» **WHAT THE TASK ASKS**: Line by line, repeat the material below exactly and leave the images out.
== Segment start ==
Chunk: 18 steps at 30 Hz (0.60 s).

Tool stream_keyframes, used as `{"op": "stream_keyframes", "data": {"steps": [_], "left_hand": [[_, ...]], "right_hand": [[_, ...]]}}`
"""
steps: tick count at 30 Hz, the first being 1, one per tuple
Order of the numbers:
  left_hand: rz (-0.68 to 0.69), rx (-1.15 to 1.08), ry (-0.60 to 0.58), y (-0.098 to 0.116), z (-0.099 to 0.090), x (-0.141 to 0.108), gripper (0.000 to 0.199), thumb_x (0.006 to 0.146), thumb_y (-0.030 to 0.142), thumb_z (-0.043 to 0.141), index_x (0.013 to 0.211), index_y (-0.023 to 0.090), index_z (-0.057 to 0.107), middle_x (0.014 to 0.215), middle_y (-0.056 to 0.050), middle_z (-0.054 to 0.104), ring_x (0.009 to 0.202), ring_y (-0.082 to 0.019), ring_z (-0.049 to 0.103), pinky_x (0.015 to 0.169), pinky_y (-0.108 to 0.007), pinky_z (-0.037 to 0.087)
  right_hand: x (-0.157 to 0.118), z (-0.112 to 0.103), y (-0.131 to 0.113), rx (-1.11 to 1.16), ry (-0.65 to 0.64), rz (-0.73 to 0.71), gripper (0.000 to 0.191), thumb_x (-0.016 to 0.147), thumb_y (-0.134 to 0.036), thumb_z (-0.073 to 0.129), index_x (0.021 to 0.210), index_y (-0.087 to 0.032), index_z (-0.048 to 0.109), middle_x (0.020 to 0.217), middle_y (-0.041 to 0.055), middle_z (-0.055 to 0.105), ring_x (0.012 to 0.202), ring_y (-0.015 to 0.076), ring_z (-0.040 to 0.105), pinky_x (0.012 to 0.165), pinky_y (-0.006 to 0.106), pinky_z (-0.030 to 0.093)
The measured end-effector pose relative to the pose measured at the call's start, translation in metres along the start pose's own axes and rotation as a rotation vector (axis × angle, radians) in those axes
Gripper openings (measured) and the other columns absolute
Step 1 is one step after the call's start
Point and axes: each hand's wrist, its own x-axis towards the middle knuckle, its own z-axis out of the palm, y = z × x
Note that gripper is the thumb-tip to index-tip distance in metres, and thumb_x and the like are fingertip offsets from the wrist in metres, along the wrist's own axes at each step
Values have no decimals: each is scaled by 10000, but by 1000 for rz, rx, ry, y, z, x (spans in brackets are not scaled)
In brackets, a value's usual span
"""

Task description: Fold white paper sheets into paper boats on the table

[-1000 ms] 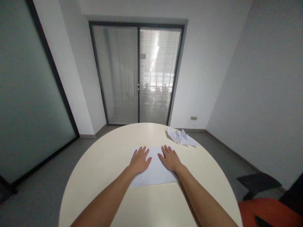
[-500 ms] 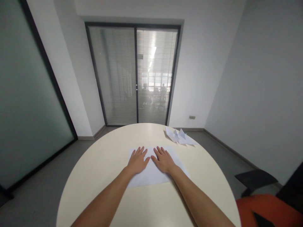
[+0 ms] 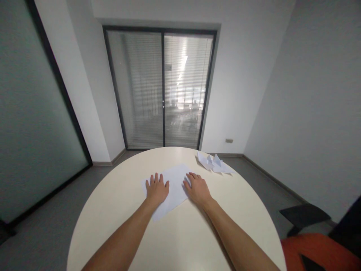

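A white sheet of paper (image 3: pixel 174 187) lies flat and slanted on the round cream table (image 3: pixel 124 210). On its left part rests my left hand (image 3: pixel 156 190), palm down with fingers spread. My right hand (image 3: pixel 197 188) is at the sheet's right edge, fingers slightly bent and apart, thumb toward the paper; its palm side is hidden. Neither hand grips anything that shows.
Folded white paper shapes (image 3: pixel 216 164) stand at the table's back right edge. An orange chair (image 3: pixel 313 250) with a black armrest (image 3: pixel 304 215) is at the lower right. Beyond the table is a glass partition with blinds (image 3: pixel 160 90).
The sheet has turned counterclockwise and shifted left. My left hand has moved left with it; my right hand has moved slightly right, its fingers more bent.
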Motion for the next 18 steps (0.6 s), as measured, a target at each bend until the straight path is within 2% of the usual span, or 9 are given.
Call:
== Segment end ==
» **OUTPUT BELOW**:
Chunk: 18 steps at 30 Hz (0.60 s).

Tool stream_keyframes, used as `{"op": "stream_keyframes", "data": {"steps": [_], "left_hand": [[_, ...]], "right_hand": [[_, ...]]}}`
"""
steps: tick count at 30 Hz, the first being 1, one per tuple
Order of the numbers:
  left_hand: rz (-0.68 to 0.69), rx (-1.15 to 1.08), ry (-0.60 to 0.58), y (-0.098 to 0.116), z (-0.099 to 0.090), x (-0.141 to 0.108), gripper (0.000 to 0.199), thumb_x (0.006 to 0.146), thumb_y (-0.030 to 0.142), thumb_z (-0.043 to 0.141), index_x (0.013 to 0.211), index_y (-0.023 to 0.090), index_z (-0.057 to 0.107), middle_x (0.014 to 0.215), middle_y (-0.056 to 0.050), middle_z (-0.054 to 0.104), ring_x (0.009 to 0.202), ring_y (-0.082 to 0.019), ring_z (-0.049 to 0.103), pinky_x (0.015 to 0.169), pinky_y (-0.108 to 0.007), pinky_z (-0.037 to 0.087)
  right_hand: x (-0.157 to 0.118), z (-0.112 to 0.103), y (-0.131 to 0.113), rx (-1.11 to 1.16), ry (-0.65 to 0.64), rz (-0.73 to 0.71), gripper (0.000 to 0.191), thumb_x (-0.016 to 0.147), thumb_y (-0.134 to 0.036), thumb_z (-0.073 to 0.129), index_x (0.021 to 0.210), index_y (-0.087 to 0.032), index_z (-0.048 to 0.109), middle_x (0.020 to 0.217), middle_y (-0.041 to 0.055), middle_z (-0.055 to 0.105), ring_x (0.012 to 0.202), ring_y (-0.015 to 0.076), ring_z (-0.040 to 0.105), pinky_x (0.012 to 0.165), pinky_y (-0.006 to 0.106), pinky_z (-0.030 to 0.093)
The measured end-effector pose relative to the pose measured at the call's start, translation in metres along the start pose's own axes and rotation as a rotation vector (axis × angle, radians) in those axes
Gripper openings (measured) and the other columns absolute
Step 1 is one step after the call's start
Point and axes: each hand's wrist, its own x-axis towards the middle knuckle, its own z-axis out of the palm, y = z × x
Note that gripper is the thumb-tip to index-tip distance in metres, and thumb_x and the like are fingertip offsets from the wrist in metres, along the wrist's own axes at each step
Values have no decimals: each is scaled by 10000, but by 1000 for rz, rx, ry, y, z, x (spans in brackets are not scaled)
In brackets, a value's usual span
"""

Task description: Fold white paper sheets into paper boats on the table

[-1000 ms] 
[-500 ms] 
[+0 ms] 

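A white sheet of paper (image 3: pixel 174 187) lies flat and slanted on the round cream table (image 3: pixel 124 210). On its left part rests my left hand (image 3: pixel 156 190), palm down with fingers spread. My right hand (image 3: pixel 197 188) is at the sheet's right edge, fingers slightly bent and apart, thumb toward the paper; its palm side is hidden. Neither hand grips anything that shows.
Folded white paper shapes (image 3: pixel 216 164) stand at the table's back right edge. An orange chair (image 3: pixel 313 250) with a black armrest (image 3: pixel 304 215) is at the lower right. Beyond the table is a glass partition with blinds (image 3: pixel 160 90).
The sheet has turned counterclockwise and shifted left. My left hand has moved left with it; my right hand has moved slightly right, its fingers more bent.
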Motion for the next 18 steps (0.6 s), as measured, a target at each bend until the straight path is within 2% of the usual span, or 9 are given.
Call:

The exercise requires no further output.